Legal thinking tends to emphasise rationality but courtrooms are often sites where emotions are displayed and lawyers appeal to emotions to strengthen their arguments. This panel examines the complex relations between emotions and the law drawing on ethnographies of legal discourses, courts and disputes. Engaging current scholarship on emotions the panel adopts a cross-cultural perspective on displays and appeals to emotions in legal settings. Emotions are ambivalent. On the one hand, they can pose a challenge to careful legal argumentation but, on the other hand, the law's legitimacy depends on emotional recognition that legal decisions are just. Legal cosmology necessarily involves emotions giving meaning to moral and legal judgments.

Cultural differences are key to the anthropology of emotions and/in law.
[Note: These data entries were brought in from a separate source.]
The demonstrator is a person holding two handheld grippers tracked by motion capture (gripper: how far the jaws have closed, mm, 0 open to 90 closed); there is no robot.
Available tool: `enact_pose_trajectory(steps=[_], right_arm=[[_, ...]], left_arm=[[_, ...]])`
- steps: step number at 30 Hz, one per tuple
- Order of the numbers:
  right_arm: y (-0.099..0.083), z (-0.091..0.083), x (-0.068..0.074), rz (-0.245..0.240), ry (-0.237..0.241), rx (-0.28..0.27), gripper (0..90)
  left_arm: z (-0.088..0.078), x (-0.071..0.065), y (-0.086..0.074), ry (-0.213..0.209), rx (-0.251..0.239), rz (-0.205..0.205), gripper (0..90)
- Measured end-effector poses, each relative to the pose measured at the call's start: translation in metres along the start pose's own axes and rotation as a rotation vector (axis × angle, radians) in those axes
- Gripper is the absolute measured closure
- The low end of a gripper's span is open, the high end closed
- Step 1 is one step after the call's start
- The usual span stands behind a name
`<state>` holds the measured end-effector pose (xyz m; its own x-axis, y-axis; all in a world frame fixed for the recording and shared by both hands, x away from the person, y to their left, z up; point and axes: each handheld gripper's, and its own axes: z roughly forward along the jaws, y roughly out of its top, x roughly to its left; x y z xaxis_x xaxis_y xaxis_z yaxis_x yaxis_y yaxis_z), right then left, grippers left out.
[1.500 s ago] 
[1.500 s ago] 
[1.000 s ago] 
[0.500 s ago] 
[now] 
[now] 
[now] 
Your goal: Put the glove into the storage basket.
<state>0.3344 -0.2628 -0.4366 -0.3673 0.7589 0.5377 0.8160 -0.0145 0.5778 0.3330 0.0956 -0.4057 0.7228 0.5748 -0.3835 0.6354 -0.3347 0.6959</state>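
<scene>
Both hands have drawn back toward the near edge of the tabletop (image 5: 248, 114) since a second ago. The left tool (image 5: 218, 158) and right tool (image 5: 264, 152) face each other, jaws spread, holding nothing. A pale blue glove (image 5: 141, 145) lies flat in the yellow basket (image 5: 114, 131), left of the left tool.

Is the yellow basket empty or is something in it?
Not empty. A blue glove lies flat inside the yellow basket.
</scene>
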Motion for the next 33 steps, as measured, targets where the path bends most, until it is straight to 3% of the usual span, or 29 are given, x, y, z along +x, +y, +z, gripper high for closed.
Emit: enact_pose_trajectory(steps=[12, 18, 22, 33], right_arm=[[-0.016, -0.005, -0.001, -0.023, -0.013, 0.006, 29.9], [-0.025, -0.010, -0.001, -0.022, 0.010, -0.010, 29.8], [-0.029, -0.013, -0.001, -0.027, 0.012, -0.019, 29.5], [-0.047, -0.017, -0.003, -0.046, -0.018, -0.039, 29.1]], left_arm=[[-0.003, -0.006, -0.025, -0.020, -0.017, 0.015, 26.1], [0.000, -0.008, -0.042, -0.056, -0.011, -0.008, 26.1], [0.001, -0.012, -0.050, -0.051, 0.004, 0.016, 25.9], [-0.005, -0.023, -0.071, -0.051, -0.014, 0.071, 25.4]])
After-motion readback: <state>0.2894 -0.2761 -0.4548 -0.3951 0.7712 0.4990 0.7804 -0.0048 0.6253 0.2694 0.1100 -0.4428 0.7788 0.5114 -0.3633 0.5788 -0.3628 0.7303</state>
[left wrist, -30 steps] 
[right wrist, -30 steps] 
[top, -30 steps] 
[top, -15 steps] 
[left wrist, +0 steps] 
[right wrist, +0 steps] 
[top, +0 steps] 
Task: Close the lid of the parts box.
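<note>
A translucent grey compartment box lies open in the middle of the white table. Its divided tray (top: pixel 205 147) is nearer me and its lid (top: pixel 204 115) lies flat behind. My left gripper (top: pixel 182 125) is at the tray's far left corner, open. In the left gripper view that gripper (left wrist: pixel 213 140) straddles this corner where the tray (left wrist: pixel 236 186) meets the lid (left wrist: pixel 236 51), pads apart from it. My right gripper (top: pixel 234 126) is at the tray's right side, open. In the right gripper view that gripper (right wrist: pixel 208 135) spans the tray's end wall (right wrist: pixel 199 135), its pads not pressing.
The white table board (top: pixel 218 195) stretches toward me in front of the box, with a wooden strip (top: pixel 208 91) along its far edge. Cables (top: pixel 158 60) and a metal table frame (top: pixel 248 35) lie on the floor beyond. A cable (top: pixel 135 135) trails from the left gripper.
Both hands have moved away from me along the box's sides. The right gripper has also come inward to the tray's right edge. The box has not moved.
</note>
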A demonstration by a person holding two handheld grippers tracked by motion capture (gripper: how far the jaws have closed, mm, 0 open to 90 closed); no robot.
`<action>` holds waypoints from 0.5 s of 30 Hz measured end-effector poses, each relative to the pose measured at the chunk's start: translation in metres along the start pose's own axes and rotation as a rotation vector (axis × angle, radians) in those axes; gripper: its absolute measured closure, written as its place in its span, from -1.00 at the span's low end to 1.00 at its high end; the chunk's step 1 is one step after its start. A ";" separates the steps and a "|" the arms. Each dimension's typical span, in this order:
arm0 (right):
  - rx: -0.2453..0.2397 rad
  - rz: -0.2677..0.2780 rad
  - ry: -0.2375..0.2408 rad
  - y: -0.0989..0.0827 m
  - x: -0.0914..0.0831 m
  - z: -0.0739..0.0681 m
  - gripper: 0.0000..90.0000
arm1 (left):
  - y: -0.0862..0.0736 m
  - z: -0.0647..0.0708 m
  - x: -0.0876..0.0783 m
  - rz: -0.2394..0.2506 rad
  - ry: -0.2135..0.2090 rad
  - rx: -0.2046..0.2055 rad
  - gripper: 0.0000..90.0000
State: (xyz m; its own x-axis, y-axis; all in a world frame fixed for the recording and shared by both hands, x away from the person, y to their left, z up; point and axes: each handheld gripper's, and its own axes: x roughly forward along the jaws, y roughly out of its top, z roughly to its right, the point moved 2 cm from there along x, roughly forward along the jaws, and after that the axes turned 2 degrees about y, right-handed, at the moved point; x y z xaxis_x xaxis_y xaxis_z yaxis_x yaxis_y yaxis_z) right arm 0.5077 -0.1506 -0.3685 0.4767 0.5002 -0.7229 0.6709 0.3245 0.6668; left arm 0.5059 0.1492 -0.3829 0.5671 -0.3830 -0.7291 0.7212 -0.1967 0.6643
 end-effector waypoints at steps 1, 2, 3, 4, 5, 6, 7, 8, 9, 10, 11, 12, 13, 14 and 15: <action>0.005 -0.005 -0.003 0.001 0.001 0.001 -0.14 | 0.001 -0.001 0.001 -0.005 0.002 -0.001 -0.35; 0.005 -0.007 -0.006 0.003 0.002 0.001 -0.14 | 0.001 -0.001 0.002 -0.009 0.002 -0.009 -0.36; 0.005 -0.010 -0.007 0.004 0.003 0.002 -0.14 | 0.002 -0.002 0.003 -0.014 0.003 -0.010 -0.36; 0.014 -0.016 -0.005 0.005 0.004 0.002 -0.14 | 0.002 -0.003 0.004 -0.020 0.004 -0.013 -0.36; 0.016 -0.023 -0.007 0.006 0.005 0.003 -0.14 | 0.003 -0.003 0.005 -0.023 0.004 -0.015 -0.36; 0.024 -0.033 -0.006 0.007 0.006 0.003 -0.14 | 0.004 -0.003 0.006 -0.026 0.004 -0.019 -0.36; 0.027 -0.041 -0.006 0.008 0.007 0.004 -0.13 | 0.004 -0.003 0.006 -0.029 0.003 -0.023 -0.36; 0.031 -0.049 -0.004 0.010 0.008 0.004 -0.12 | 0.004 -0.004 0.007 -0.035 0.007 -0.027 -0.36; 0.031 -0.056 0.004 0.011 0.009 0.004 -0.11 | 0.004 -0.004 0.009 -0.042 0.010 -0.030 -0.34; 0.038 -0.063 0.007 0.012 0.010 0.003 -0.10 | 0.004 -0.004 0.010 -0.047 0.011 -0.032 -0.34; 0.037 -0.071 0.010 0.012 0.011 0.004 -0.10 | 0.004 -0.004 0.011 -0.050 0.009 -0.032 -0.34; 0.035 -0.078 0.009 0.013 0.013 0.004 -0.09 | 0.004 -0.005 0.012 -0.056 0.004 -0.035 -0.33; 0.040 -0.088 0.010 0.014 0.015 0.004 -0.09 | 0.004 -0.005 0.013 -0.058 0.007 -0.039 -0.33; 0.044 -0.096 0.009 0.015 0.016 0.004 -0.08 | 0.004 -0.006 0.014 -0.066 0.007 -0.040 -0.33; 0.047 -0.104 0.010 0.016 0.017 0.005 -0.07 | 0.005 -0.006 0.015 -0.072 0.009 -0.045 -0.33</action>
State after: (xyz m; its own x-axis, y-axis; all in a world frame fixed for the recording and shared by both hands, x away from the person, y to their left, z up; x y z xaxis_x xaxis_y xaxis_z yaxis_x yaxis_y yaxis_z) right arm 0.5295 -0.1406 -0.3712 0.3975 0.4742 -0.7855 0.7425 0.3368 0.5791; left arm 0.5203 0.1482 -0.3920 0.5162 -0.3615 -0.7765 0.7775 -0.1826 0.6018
For example, people from different cultural backgrounds may express their emotions in different ways. This can create misunderstandings and confusion in the courtroom. There are also considerable differences between different legal systems. Whilst in one socio-cultural setting emotions are expected to be kept in check in another it might be expected to express emotions in a certain way.

The ethnography of the multifarious connections between reason and emotions in legal settings provides a new perspective for the anthropology of law and governance. Further, it offers an empirically grounded contribution to wider debates about emotions in the humanities and social sciences.